You can say this for the contestants: They were all gooey. And buttery. And, you know, cakey.
You can keep your pork steaks and your toasted ravioli. You can keep your frozen custard and your Provel (actually, you should share your frozen custard). When it comes to St. Louis food, the gooey butter cake is king.
But there can be only one king. So, like a culinary “Game of Thrones,” we gathered together seven of the best gooey butter cakes in the area to determine, once and for all, which was the very best. To see which one sits upon the gooey throne.
I purchased gooey butter cakes from six of the best-known bakers in the area: Federhofer’s Bakery, Gooey Louie, McArthur’s Bakery, Missouri Baking Co., Park Avenue Coffee and Russell’s on Macklind.
The seventh cake I baked myself, using a recipe by Evelyn Schotte — the mother of Dale Schotte, who owns Park Avenue Coffee. Instead of the box of Duncan Hines yellow cake mix that her recipe calls for, I instead made a from-scratch yellow cake mix from a recipe by Jocelyn Delk Adams in the book “Grandbaby Cakes.”
We printed both of these recipes three years ago for a Valentine’s Day story. I made the cake then, too, and I remember that one of my editors at the time said it was the best version she had ever had.
We set up a double blind competition, meaning our crack team of four judges did not know which piece of cake was from which bakery. A couple were distinctive enough in appearance that I, who had purchased them, could recognize which one was which. But I am nothing if not famous for my undisputed impartiality.
We then ranked our top three favorites and came to a unanimous first-place decision.
It was the one I baked.
I am actually kind of embarrassed about that. I am not a professional baker. I’m barely a professional writer.

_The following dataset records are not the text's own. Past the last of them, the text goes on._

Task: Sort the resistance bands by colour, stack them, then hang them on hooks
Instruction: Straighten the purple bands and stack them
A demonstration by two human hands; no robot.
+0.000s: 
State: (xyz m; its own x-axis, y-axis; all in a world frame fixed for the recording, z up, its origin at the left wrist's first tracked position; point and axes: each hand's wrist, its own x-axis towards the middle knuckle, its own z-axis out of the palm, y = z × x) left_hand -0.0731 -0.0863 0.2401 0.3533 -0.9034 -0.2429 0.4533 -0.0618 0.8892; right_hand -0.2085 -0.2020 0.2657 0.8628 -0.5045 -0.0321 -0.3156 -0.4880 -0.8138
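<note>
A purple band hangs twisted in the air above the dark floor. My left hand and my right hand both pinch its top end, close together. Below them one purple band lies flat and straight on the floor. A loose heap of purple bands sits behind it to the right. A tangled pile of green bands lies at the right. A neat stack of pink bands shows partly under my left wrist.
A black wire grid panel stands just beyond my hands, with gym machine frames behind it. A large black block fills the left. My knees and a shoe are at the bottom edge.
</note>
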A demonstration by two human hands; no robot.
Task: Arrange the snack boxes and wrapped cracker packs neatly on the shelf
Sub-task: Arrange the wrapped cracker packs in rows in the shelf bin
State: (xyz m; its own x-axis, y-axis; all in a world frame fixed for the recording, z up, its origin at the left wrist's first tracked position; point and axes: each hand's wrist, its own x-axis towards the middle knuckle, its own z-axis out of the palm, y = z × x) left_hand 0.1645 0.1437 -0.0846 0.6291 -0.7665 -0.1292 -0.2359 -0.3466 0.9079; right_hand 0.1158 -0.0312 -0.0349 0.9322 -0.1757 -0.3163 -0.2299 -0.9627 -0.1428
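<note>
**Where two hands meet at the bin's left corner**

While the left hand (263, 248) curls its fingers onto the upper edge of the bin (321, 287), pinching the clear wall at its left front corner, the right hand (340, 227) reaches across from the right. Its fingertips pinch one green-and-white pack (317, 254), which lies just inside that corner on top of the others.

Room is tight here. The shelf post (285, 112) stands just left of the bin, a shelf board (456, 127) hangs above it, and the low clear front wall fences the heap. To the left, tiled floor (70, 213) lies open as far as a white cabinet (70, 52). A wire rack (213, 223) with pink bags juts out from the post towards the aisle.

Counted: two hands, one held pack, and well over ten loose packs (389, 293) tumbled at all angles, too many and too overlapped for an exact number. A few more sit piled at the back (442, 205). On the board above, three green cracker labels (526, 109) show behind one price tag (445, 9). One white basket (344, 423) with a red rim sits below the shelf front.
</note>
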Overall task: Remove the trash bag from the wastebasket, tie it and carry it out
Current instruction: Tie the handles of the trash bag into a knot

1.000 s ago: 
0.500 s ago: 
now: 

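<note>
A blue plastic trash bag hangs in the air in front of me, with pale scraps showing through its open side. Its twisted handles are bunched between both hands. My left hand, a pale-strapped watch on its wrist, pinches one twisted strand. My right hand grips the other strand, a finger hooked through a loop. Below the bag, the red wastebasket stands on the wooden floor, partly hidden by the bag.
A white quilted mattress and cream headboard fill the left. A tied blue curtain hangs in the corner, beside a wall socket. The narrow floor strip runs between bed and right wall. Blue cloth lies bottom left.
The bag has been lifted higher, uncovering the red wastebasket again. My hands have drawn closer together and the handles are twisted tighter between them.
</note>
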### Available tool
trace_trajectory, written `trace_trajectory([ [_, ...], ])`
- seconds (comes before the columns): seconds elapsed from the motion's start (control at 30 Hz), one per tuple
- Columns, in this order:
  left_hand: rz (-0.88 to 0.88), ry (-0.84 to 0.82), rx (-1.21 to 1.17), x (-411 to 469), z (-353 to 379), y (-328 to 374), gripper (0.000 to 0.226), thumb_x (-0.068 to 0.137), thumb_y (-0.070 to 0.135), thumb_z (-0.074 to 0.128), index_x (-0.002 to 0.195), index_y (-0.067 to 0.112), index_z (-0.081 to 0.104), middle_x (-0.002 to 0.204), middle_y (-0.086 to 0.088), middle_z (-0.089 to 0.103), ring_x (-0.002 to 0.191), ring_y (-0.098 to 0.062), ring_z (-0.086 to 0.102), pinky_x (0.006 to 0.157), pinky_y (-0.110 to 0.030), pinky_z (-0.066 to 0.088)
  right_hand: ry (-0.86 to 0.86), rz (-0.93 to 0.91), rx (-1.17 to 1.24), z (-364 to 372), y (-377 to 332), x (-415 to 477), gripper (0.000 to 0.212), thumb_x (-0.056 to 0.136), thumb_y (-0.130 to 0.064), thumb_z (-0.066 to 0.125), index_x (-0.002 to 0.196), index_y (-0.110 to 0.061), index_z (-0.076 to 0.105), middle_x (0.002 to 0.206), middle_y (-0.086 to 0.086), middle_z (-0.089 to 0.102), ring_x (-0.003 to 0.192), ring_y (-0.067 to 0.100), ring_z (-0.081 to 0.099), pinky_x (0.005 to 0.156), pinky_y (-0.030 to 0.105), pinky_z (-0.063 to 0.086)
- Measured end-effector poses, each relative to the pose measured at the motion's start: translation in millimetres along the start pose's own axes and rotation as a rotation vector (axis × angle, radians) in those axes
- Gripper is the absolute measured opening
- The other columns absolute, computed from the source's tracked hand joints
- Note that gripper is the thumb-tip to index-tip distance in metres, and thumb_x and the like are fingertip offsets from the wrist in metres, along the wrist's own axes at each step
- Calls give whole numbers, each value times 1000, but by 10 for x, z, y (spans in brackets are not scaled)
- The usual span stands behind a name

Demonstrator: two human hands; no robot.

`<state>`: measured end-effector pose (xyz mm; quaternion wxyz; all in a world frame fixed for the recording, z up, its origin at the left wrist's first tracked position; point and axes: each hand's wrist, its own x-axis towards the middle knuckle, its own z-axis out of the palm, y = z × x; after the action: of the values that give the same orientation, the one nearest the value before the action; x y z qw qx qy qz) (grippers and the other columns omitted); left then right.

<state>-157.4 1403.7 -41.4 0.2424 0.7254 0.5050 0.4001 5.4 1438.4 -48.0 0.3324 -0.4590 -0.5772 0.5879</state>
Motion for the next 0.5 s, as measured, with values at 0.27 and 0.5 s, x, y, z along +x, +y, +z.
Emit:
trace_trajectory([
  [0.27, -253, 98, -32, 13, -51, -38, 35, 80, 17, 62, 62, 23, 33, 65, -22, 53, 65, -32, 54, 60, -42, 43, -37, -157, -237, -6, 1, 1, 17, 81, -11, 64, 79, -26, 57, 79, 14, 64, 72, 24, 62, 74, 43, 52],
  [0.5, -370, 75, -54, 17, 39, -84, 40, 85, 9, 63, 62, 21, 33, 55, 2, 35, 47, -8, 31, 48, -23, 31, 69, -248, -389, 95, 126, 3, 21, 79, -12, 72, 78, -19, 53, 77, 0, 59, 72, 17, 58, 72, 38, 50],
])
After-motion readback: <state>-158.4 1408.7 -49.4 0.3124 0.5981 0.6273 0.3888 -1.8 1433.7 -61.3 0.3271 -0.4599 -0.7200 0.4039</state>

But what I think the decision shows is that if you take the time and effort to make a single version of something the best you can possibly make it, then it can conceivably surpass the hard work of people who churn out, say, a dozen samples at a time.
But this baking truism only works for gooey butter cake and maybe a few other items. There is no possible way a home cook could make a croissant, for example, that could come close to the efforts of a professional.
The judges, as I said, were unanimous in their decision that the one I baked was best. “What I want in a GBC,” one wrote in her judging notes. “Good flavor start to finish, right consistency, nice crust. Enough gooey but not too gooey,”
“Perfect balance of everything you want in a gooey butter cake,” said another.
“Buttery. Almost too buttery. Is that a bad thing?” said a third.
Oddly, I did not recognize my own cake and thought it might have a slight hint of lemon in it (it does not). But I, too, liked it the most, and thought it had the “right balance” of tastes and textures.
The second-place cake was made by Park Avenue Coffee, which is a little touchy because, after all, I was using the recipe by the owner’s mother. I should note that they do not use a boxed mix for the base of their crust, either.
“Great crust, great flavor, what I expected. A very respectable gooey butter cake that I would definitely offer to guests in STL,” one of our judges wrote.
“Good taste, but not enough gooey,” wrote another.
Third place went to Russell’s on Macklind, which uses a shortbread crust for their version.
One judge noted the crust, saying the cake had a “good texture,” while also noting that it was “super sweet.”
In gooey butter cake, super sweet is a good thing.
Each of the versions we sampled received at least one vote except for one that we all agreed was fatally underbaked. Several more minutes in the oven, and who knows how it would have fared?
One colleague, who was not one of the judges but considers himself an expert on gooey butter cakes, said that my version tasted just like the ones his aunt used to make, and was therefore the best.
That was the best compliment of all.
Gooey butter cake: It’s St. Louis on a plate.